Lisa Perez, Network Library Coordinator for the Chicago Public Schools Department of Libraries, described implementing two grants in several Chicago schools: the  “iPads in the Library” program, to support librarians’ research on iPad use and the “VITAL Grant”, focusing on iPads in high schools.

While Perez was “jazzed that we won the grant,” she asked, “How do we make it work?”

Of course, schools that won the grant had to agree to attend training sessions. But there were organizational challenges, too: how to sync devices and how to handle the fact that so many different grade levels would be using the same devices. Her solution? Color-coding the iPads by using different-colored skins and covers corresponding to age-appropriateness, and establishing “cloned devices within smaller groups. All the iPads have some of the same apps: Pages, Numbers, and Keynote,” she says. “Within that, they’re geared toward more specific grade level topic areas.”
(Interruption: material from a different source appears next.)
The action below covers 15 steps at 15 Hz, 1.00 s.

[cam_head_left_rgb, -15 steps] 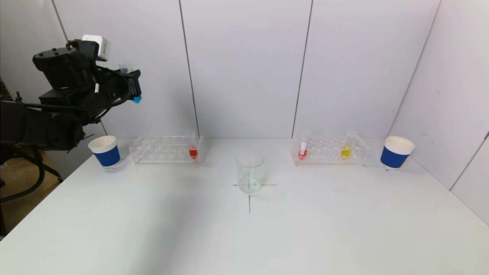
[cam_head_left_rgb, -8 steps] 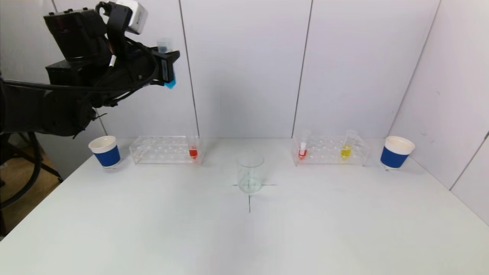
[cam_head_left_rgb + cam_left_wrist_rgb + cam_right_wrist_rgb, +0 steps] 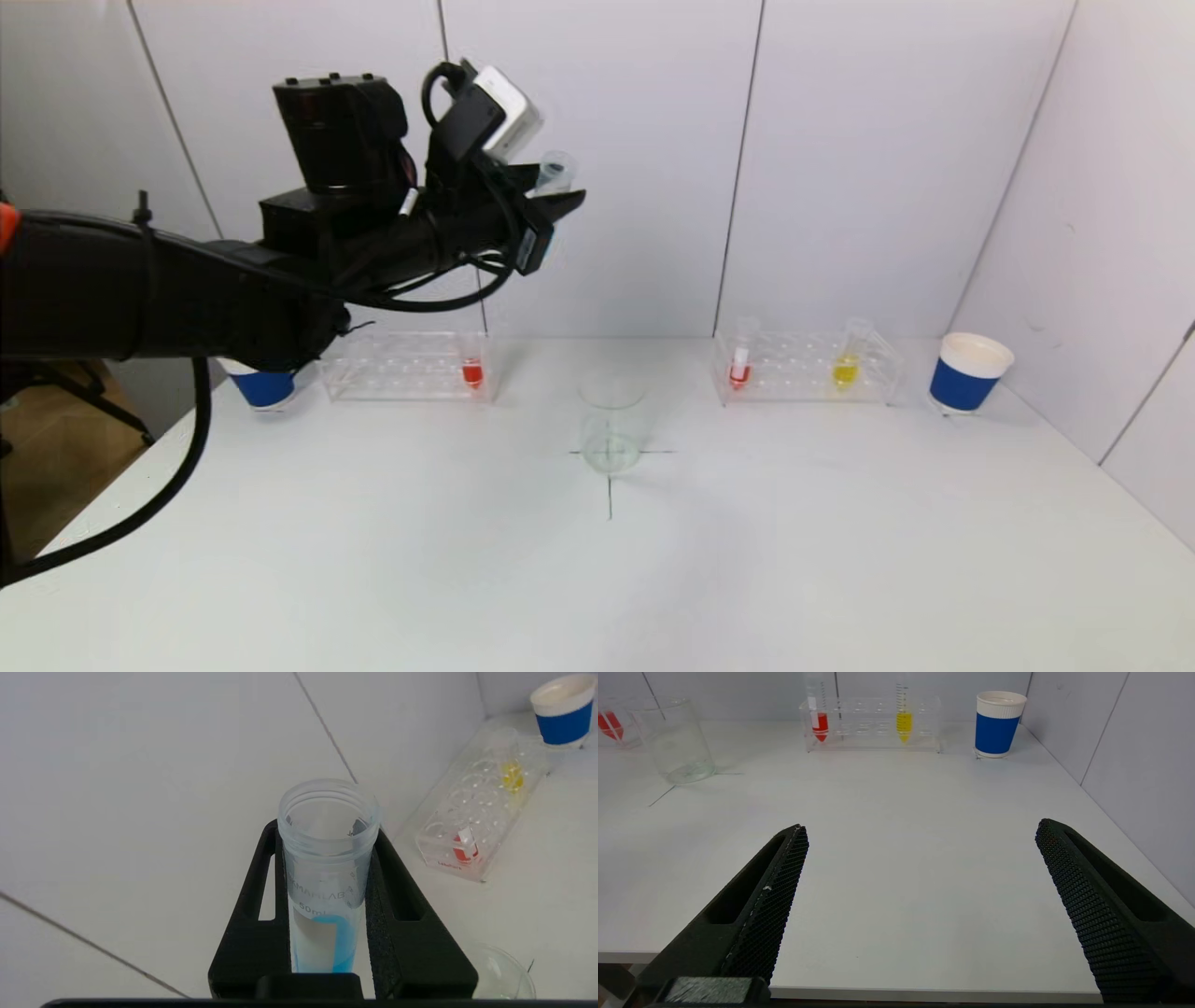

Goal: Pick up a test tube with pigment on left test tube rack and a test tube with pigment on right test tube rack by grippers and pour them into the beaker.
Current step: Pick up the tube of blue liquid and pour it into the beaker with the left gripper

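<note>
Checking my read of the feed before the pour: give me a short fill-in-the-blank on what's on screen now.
1. The left gripper is shut on a test tube holding ____ pigment.
2. The beaker holds ____ pigment so far.
3. The right rack holds a red tube and a ____ one.
4. The right gripper has its fingers ____.

Answers: blue; no; yellow; open
</note>
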Motion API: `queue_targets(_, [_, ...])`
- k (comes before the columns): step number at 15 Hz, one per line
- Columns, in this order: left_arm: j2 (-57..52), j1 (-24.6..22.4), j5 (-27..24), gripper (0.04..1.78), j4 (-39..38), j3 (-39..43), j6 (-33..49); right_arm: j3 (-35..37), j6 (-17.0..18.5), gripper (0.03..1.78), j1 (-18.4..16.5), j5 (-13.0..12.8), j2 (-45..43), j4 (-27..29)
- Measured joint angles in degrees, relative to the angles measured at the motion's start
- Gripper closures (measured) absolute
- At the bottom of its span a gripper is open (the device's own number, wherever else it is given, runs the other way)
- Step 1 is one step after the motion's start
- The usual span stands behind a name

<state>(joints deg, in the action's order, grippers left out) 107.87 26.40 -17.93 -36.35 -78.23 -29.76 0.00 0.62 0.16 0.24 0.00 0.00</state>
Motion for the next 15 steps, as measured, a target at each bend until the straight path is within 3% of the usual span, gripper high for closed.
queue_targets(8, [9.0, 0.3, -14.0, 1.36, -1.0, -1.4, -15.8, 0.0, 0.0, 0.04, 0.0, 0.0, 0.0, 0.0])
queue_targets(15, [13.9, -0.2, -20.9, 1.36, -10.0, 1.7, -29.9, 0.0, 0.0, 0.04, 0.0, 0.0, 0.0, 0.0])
And what’s happening in the classroom? IPads level the playing field. “The shy kids were motivated by the iPad to begin to interact with each other in the library, which had great carryover into the classroom,” she says. Her students can bring Nooks home overnight. “Kids feel safe bringing those home,” she says.

Like the majority of participants, Julie Bohnenkamp, Director of Technology for Centergrove Community School Corporation in Suburban Indianapolis favors the Apple tablet. “The iPad can be customized to students’ exact skill levels, she says.

Bohnenkamp described her process of utilizing a $200,000 DOE grant to bring iPads into schools. She launched her initiative with kindergarteners, special-ed students, ENL classrooms, and high schoolers. The results were pronounced among ENL users: in addition to writing, reading, and speaking English much faster than before, the ENL students were far less withdrawn. Bohnenkamp provided hard data on iPads’ effect on kindergarten behavior: 79 percent of students with iPads completed work on time, compared to 56 percent who did not. 73 percent with iPads were organized and prepared, compared to 45 percent without. And 90 percent of iPad users asked for help when needed, versus 60% without. Additional stats are on the school site, along with Bohnenkamp’s app recommendations for kindergarten and special ed groups.

An obvious boon in the digital shift is thousands of dollars of savings in paper costs, not to mention a possible future without scanners: taking a picture of a document and uploading it to Google Docs eliminates the need for a scanner at all, as one panelist noted.

Like her fellow panelists, Bohnenkamp sees a huge plus in the iPad’s “increased focus on ‘student created’ projects.” She says, “It’s not just about recall. It’s about creation.”